WORK INSTRUCTION> Scan the data below for the string "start". Copy every line where it appears.

================

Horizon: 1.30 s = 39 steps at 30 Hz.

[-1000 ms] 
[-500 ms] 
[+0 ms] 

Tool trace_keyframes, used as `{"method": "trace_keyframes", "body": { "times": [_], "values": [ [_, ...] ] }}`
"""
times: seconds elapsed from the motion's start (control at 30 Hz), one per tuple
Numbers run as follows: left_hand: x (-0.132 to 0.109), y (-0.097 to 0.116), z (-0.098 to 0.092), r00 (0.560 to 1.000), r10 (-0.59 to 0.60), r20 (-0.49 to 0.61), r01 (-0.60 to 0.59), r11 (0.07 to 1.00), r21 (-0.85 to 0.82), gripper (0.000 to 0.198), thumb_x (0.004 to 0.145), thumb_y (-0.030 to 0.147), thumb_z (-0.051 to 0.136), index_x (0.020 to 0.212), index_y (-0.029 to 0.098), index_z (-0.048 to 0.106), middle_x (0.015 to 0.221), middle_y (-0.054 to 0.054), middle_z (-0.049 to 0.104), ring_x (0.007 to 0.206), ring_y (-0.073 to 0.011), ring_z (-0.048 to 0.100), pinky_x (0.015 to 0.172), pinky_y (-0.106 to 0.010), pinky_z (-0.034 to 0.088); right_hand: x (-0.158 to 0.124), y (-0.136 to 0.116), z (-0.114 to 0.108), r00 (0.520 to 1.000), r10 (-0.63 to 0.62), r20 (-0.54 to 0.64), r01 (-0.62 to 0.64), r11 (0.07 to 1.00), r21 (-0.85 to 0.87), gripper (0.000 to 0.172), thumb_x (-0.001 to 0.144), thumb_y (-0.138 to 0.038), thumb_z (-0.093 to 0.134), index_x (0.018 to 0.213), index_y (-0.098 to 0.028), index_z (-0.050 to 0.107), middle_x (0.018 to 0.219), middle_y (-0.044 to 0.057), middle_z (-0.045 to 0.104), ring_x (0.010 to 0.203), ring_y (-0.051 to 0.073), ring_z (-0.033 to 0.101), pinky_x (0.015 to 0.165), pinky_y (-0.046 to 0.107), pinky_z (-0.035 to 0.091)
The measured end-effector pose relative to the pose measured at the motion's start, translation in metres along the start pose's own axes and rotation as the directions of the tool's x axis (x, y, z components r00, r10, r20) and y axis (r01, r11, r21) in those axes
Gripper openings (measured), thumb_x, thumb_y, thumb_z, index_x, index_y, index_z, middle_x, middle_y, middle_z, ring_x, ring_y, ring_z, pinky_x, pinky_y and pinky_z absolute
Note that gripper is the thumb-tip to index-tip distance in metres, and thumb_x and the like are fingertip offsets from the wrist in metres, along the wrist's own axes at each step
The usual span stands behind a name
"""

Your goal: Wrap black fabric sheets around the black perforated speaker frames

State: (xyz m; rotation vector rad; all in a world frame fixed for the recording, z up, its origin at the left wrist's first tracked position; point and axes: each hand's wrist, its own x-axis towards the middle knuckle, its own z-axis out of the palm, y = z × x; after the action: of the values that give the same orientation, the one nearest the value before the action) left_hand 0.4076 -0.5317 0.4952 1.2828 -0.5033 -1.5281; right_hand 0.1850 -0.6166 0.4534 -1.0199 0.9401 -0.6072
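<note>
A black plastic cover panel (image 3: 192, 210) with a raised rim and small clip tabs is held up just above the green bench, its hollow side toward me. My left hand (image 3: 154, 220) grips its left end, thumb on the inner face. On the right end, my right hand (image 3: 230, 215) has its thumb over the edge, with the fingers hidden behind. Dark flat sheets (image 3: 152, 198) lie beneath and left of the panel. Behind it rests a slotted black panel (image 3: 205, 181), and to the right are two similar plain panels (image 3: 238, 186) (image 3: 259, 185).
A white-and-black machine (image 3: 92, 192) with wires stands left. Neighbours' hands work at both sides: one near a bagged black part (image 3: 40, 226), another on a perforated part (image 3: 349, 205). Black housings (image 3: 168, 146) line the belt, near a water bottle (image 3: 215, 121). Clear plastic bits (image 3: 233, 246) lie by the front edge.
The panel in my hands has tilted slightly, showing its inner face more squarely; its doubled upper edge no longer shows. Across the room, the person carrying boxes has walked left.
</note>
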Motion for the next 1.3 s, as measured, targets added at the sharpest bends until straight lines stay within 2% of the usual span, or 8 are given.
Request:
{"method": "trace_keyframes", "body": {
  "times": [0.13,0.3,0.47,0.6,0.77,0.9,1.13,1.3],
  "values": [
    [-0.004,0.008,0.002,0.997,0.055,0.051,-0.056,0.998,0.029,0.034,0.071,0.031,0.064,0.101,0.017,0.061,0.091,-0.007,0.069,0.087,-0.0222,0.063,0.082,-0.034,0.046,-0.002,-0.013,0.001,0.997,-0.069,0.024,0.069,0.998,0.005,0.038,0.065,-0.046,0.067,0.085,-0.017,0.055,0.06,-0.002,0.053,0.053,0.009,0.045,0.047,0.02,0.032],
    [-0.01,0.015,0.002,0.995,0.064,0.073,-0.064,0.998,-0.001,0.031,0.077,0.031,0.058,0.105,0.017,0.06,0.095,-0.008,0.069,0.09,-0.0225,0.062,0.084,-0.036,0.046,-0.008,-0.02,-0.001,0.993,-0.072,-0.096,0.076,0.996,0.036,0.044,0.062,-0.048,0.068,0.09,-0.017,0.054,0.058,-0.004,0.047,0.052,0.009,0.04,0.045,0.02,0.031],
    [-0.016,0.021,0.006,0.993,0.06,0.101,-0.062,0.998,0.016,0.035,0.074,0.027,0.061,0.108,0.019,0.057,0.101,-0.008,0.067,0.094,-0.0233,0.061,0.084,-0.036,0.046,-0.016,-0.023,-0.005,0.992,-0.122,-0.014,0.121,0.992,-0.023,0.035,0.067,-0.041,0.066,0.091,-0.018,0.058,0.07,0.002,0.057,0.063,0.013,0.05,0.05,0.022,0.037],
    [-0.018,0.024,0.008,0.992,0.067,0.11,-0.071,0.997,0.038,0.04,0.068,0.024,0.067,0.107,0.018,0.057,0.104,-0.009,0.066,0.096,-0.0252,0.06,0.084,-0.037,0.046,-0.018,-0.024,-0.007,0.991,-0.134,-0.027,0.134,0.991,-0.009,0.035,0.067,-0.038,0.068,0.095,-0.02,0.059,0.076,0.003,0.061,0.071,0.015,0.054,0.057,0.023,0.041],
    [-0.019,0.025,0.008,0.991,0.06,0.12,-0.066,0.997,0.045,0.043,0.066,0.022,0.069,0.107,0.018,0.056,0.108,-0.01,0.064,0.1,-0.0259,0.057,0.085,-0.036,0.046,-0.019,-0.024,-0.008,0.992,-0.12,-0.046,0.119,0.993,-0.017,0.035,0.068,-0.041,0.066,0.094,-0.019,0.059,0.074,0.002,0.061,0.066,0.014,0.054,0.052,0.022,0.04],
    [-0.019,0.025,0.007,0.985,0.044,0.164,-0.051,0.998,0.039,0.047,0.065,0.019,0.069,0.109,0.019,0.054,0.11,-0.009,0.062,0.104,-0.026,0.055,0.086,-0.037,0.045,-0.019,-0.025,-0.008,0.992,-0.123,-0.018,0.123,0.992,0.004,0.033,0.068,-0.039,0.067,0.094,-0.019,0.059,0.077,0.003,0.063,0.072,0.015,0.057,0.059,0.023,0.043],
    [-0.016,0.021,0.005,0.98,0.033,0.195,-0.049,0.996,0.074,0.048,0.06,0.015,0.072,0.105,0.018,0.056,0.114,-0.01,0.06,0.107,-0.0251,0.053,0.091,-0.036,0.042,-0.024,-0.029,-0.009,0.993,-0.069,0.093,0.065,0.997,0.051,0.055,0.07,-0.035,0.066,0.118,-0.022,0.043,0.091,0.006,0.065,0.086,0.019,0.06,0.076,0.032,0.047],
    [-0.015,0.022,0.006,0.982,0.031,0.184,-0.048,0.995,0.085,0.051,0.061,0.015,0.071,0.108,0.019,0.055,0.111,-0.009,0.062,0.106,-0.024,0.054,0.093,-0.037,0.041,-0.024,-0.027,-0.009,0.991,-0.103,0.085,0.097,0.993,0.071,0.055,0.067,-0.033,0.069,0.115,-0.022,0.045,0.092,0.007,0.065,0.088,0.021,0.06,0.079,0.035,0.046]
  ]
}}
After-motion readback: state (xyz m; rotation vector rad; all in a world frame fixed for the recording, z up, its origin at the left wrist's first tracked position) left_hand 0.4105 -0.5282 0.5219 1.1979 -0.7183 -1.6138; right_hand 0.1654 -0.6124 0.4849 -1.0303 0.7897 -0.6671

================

EXPECTED ANSWER>
times: seconds elapsed from the motion's start (control at 30 Hz), one per tuple
The measured end-effector pose relative to the pose measured at the motion's start, translation in metres along the start pose's own axes and rotation as the directions of the tool's x axis (x, y, z components r00, r10, r20) and y axis (r01, r11, r21) in those axes

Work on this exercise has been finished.